Adrien Farcy

Quel modèle pédagogique pour notre enseignement supérieur ?

Adrien Farcy Etudiant en master en droit à l'ULg

Nous assistons, depuis une trentaine d’années à une  » massification  » de l’enseignement universitaire.

Si la diversification de la population estudiantine est une bonne chose, force est de constater que l’échec à l’université est une réalité prégnante et constitue une sérieuse entrave à l’épanouissement du potentiel propre à chacun. Il s’agit d’un indicateur pertinent de l’état de santé du système pédagogique en place. Etant, pour la Belgique, de 60% en première année universitaire en 2014, il y a matière à s’inquiéter. Sans parler de son coût pour la société et pour les familles. Un tel taux d’échec n’est guère une fatalité et, en la matière, nous pensons que trop d’importance est accordée à la part de responsabilité des étudiants et trop peu à un système pédagogique qui n’est plus en phase avec les incessantes évolutions liées à la modernité ni avec son public du 21e siècle.

En Belgique, le modèle magistral prévaut largement dans nos universités.

L’essentiel d’un cours consiste généralement en un exposé théorique dispensé par un professeur à un large auditoire. Son évaluation, au terme de chaque quadrimestre, s’appuie sur une capacité à ingurgiter, en quelques semaines, un volume de matière considérable, pour ensuite le dégurgiter à échéance.

Il implique une passivité quasi-totale dans le chef des étudiants, une faible incitation au travail et un manque d’encadrement. Il y a en outre une disproportion manifeste entre l’enseignement de la théorie et celui de sa mise en pratique. Or, en ces temps d’accessibilité croissante de l’information et d’érosion du monopole de l’institution universitaire dans la production de savoirs, la difficulté n’est plus tant de trouver l’information que de parvenir à organiser la gestion et la structuration de sa masse devenue colossale. Enfin, trop peu de place est laissée à l’épanouissement intellectuel de chaque individualité en raison d’un état de quasi-anonymat des étudiants.

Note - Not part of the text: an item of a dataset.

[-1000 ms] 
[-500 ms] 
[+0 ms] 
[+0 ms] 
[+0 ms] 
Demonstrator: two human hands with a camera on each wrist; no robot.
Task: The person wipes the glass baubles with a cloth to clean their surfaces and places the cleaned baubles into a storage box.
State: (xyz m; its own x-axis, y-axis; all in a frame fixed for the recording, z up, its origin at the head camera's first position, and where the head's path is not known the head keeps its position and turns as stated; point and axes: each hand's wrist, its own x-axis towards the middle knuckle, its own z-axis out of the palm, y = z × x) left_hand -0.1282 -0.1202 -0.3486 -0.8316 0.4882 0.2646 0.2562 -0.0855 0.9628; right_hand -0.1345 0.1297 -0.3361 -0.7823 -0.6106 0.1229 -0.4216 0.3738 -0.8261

Une révision de ce modèle ne peut faire l’impasse d’une analyse approfondie. Nous nous contenterons de citer deux expériences françaises encourageantes s’appuyant sur les nouvelles technologies. La première date de 2006 à la faculté de médecine de Grenoble, pour les étudiants de première année. Elle consiste à mettre en ligne la partie théorique du cours afin que chaque étudiant en prenne connaissance à son rythme, et à organiser en parallèle des tutorats personnalisés en groupes restreints avec des étudiants de troisième année et les enseignants pour discuter des questions individuelles de chacun. Des évaluations hebdomadaires sont prévues afin de parfaire la préparation au concours de fin de première année. Résultat : la satisfaction à 95% des étudiants, une réussite des couches modestes des étudiants deux fois supérieure en moyenne et… une chute des parts de marché des officines privées spécialisées dans la préparation au concours.

La seconde expérience permet de démontrer que, au sein même du cadre étroit de notre modèle magistral, l’innovation est possible. Il s’agit de l’expérience des « boitiers-réponses » de l’Université Pierre et Marie Curie entre 2011 et 2012. L’idée est de distribuer une télécommande à chaque étudiant de l’auditoire afin de répondre à des questions posées par le professeur au fur et à mesure du cours. Un histogramme présente les réponses et les étudiants sont amenés à en discuter entre eux afin de fournir une solution ajustée. Ce système accroît sensiblement l’interactivité et implique un apprentissage en temps réel.

Ne faut-il pas aussi s’interroger sur les modalités d’une évaluation des académiques qui privilégie presque exclusivement la composante de leur profil liée à leur activité de chercheur et fait peu de cas de leur qualité de pédagogue ?

Certes, les innovations en la matière nécessitent des financements. Mais elles requièrent des efforts et initiatives à tous les niveaux (professeurs, organisations d’étudiants…). De telles réformes viseraient à rendre l’étudiant acteur principal de sa formation et à soumettre la théorie acquise à la pratique considérée dans sa globalité. A plus long terme, elles sont indubitablement une condition non négligeable au façonnement, dans le chef de notre jeunesse, d’un esprit critique et dynamique essentiel pour affronter les défis futurs de notre société. L’enseignement supérieur doit se mettre au service de la société et en aucun cas s’élever au-dessus d’elle.